Daniel Shafer — Senior Site Reliability Engineer

Professional Summary

Senior Site Reliability Engineer with 15+ years at Fortune 500 companies including Apple, GoDaddy, and 20th Century Fox. Promoted to SRE Supervisor at GoDaddy in two years; led an enterprise migration from Icinga 2 to Prometheus, Thanos, and Grafana across Domains, Registrar, and Investors while supervising five engineers and remaining hands-on. Relocating to Bucharest, Romania is my primary goal — seeking hybrid roles there to integrate locally and build long-term roots in the city. Flexible on move date and available to relocate sooner for the right opportunity. Open to fully remote roles based outside Bucharest when the fit is strong. Deep experience in observability, OpenStack, AWS, Ansible, Terraform, Kubernetes, and Python, with a strong track record in sprint leadership, mentoring, performance reviews, and bridging SRE and development teams. Available for immediate start.

Recognition

Featured in GoDaddy’s Pride and Dedication: Meet Daniel Shafer (GoDaddy Life, 2023)

Core Skills

Observability: Prometheus, Thanos, Grafana, Datadog, Icinga
Cloud Platforms: AWS, OpenStack, CloudStack
Development: Python, Django, Golang, PHP, APIs
Automation: Ansible, Chef, Terraform
Containerization: Docker, Kubernetes
Linux: RHEL, Ubuntu, CentOS
CI/CD & Incident Response: Pipelines, On-call, SLO/SLI
Team Leadership: Mentoring, Performance Reviews, Sprint Planning

Professional Experience

Apple (ASE Cloud Compute Team)

Site Reliability Engineer (Contract)

Oct 2024 – Mar 2025

Enhanced infrastructure monitoring for CloudStack by implementing Apple's internal monitoring tools, improving system visibility and incident response.
Developed comprehensive documentation and automated onboarding processes for new engineers.
Designed and implemented an end-to-end testing framework for cloud components.

GoDaddy

Supervisor, Site Reliability Engineering (DRI)

July 2022 – June 2024

Led enterprise migration of Domains, Registrar, and Investors monitoring from Icinga 2 to Prometheus, Thanos, and Grafana — secured senior management buy-in, built infrastructure on OpenStack with Ansible, and reduced alert fatigue while improving visibility.
Supervised a team of 5 SREs supporting DRI infrastructure, conducting performance reviews, mentoring engineers, and driving promotions.
Managed sprint planning, daily stand-ups, retros, and Jira workflow while bridging SRE and development teams.

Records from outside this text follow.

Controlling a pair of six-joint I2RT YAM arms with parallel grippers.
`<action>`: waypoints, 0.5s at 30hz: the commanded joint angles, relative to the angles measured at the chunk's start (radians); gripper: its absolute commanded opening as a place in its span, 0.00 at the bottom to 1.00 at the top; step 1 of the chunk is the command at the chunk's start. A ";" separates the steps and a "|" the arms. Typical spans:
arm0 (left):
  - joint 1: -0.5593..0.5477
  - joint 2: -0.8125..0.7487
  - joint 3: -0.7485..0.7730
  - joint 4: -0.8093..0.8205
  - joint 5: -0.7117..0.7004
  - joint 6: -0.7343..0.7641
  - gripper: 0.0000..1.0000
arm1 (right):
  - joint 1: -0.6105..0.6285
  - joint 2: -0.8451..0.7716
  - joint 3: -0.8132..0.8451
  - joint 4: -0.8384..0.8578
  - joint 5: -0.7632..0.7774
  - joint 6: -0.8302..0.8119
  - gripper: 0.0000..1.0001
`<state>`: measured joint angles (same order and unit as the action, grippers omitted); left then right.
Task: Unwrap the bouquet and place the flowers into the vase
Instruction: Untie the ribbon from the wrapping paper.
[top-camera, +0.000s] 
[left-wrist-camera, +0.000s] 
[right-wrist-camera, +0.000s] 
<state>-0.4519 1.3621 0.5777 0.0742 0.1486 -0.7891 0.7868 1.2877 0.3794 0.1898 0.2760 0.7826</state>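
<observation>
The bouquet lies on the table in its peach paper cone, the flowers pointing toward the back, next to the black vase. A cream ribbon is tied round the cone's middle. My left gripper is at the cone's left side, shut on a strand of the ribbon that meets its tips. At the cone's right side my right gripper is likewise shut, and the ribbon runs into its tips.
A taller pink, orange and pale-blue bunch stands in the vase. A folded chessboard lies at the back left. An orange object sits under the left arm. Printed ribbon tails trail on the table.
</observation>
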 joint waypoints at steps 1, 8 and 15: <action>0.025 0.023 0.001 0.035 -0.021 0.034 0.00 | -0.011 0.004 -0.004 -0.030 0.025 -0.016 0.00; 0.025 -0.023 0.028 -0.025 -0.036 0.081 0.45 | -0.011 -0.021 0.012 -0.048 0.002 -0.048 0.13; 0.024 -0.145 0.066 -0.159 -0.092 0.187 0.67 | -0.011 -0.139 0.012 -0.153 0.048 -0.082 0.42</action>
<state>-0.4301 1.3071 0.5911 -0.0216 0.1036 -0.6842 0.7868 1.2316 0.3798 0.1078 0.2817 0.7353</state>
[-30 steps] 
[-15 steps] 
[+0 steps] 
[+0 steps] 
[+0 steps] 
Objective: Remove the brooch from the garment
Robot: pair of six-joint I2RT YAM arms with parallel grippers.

Site Reliability Engineer II

July 2020 – July 2022

Joined as a contractor and converted to full-time employee after 18 months.
Improved infrastructure performance by analyzing system metrics and implementing optimization strategies, reducing response times by 35%.
Automated repetitive tasks for the Production Engineering team using Python and Ansible, increasing team efficiency by 50%.
Participated in 24/7 on-call rotation ensuring 99.95% uptime and rapid incident response within SLA targets.

A10 Networks Inc

Python Developer

Jan 2019 – Dec 2019

Developed automated testing environments for OpenStack infrastructure.
Participated in Agile sprint planning and conducted code reviews for high-quality software delivery.
Enhanced server reliability through infrastructure automation and monitoring solutions.

Kount

Site Reliability Engineer

Apr 2018 – Oct 2018

Led migration of critical payment processing code from Python 2 to Python 3, ensuring compatibility before EOL while maintaining 99.99% service availability for fraud detection systems.
Upgraded fleet of Ubuntu servers to newer LTS versions, implementing security patches and enhancements while ensuring strict PCI compliance for financial transaction processing.
Established Python best practices through technical workshops and code reviews, mentoring junior engineers and improving team code quality by standardizing development patterns.

MediaMath

Site Reliability Engineer

May 2017 – Apr 2018

Managed infrastructure hosted on AWS and in on-premises data centers using Chef and Ansible.
Handled Linux system administration and engineering across hybrid environments.
Collaborated with cross-functional teams and participated in on-call rotations to resolve incidents promptly.

Twentieth Century Fox

DevOps Engineer

Jul 2015 – Feb 2017

Managed vendor requests for Apache configurations, databases, S3 buckets, and Git repositories.
Automated tasks using Python scripts for GitHub, AWS, and Splunk.
Monitored infrastructure with Datadog, New Relic, Splunk, and AWS for optimal performance.

Mirantis

OpenStack Engineer

Feb 2015 – Jun 2015

Enforced quality standards for Mirantis OpenStack by reviewing product requirements and participating in design discussions.
Designed and automated test cases, maintained CI infrastructure, and performed reliability and performance stress testing.
Implemented benchmarking tools and supported the Fuel engineering team.

HP Helion

Cloud Data Center NOC Engineer

Feb 2014 – Jan 2015

Monitored thousands of servers in an OpenStack environment, rapidly responding to alerts and incidents.
Coordinated with data centers on maintenance and repairs in a Linux environment.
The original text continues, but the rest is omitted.